» **Task item**
Read the lines below, and copy any that contain the string "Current".

» **Available data**

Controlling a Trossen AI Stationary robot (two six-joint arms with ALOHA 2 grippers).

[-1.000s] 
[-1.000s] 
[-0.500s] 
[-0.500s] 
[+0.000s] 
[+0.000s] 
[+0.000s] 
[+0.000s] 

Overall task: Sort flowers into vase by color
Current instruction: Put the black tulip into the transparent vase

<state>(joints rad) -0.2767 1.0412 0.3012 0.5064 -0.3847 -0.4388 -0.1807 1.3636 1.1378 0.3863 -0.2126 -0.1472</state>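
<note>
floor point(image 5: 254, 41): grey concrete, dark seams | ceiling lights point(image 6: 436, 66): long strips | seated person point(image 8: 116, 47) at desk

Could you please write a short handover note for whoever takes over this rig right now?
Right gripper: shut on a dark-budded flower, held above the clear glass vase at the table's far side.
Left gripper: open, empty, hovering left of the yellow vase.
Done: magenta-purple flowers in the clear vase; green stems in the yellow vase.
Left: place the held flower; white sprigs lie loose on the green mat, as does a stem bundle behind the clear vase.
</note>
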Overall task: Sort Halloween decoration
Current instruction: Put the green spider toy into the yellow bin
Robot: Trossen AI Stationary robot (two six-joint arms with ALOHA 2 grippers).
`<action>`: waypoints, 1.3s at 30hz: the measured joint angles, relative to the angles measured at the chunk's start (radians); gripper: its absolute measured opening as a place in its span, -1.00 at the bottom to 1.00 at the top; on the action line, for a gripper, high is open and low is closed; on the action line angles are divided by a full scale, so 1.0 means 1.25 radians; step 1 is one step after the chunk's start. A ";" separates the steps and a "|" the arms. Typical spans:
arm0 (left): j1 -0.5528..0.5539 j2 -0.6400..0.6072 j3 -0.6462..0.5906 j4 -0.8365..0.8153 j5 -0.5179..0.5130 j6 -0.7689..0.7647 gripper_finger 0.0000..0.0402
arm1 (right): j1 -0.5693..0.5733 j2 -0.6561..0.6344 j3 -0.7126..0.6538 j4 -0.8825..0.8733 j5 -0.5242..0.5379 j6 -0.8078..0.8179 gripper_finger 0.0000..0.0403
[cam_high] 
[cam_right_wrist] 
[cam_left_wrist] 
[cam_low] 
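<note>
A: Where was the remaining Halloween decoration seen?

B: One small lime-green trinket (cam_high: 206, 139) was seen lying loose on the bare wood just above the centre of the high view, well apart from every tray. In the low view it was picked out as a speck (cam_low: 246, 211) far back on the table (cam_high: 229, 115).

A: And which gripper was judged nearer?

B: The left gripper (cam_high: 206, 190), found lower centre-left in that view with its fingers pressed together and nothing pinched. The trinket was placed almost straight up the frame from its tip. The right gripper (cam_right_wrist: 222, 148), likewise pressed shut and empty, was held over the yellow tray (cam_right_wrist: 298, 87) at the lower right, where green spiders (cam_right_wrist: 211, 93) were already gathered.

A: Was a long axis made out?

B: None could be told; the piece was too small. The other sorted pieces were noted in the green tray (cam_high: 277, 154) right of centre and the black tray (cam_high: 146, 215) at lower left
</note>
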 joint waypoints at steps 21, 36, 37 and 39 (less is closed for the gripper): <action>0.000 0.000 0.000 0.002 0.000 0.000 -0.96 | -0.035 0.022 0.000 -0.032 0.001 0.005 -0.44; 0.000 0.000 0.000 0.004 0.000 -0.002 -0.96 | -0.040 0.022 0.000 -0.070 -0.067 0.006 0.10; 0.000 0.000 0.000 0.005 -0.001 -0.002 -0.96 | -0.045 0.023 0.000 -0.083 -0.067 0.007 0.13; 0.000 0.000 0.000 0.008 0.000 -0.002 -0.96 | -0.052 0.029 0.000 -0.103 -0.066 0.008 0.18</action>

» **Finished exercise**
Current instruction: Put the black tulip into the transparent vase
Current instruction: Put the green spider toy into the yellow bin

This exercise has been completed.